Your goal
Each line from the opening of the listing below through the line that contains "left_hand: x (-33" is to be output exactly as written.
BEGIN Information provided
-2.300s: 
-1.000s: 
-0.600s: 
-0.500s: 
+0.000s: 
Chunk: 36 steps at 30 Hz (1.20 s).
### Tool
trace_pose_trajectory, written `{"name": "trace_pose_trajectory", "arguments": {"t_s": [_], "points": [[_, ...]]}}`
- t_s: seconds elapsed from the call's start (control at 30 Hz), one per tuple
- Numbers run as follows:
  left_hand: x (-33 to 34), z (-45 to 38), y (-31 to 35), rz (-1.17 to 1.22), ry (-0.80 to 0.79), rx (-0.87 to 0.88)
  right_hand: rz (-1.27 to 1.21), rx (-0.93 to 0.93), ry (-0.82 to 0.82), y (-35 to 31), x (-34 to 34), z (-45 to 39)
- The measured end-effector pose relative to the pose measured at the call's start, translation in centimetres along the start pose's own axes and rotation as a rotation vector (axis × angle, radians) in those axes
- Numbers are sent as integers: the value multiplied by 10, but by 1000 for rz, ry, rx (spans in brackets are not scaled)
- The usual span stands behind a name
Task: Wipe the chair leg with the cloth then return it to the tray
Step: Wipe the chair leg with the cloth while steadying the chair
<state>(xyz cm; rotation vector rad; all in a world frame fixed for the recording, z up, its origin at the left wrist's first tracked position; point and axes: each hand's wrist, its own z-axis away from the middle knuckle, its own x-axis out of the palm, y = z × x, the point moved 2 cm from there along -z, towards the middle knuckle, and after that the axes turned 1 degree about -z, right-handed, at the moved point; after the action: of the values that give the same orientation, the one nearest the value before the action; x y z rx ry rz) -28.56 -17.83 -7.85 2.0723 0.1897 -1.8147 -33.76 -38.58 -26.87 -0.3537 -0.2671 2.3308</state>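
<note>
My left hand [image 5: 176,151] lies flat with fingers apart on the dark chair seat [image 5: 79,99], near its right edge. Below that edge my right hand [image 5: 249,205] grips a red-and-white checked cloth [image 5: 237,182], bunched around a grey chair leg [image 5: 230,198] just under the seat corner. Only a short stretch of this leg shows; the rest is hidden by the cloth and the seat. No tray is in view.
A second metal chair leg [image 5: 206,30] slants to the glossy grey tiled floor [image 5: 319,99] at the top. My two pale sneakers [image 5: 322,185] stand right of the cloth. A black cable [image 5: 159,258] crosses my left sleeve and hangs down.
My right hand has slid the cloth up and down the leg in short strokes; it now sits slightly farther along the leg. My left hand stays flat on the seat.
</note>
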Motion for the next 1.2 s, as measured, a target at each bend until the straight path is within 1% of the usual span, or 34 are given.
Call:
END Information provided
Solution
-2.300s: 
-1.000s: 
-0.600s: 
-0.500s: 
+0.000s: 
Chunk: 36 steps at 30 Hz (1.20 s).
### Tool
trace_pose_trajectory, written `{"name": "trace_pose_trajectory", "arguments": {"t_s": [_], "points": [[_, ...]]}}`
- t_s: seconds elapsed from the call's start (control at 30 Hz), one per tuple
- Numbers run as follows:
  left_hand: x (-33 to 34), z (-45 to 38), y (-31 to 35), rz (-1.17 to 1.22), ry (-0.80 to 0.79), rx (-0.87 to 0.88)

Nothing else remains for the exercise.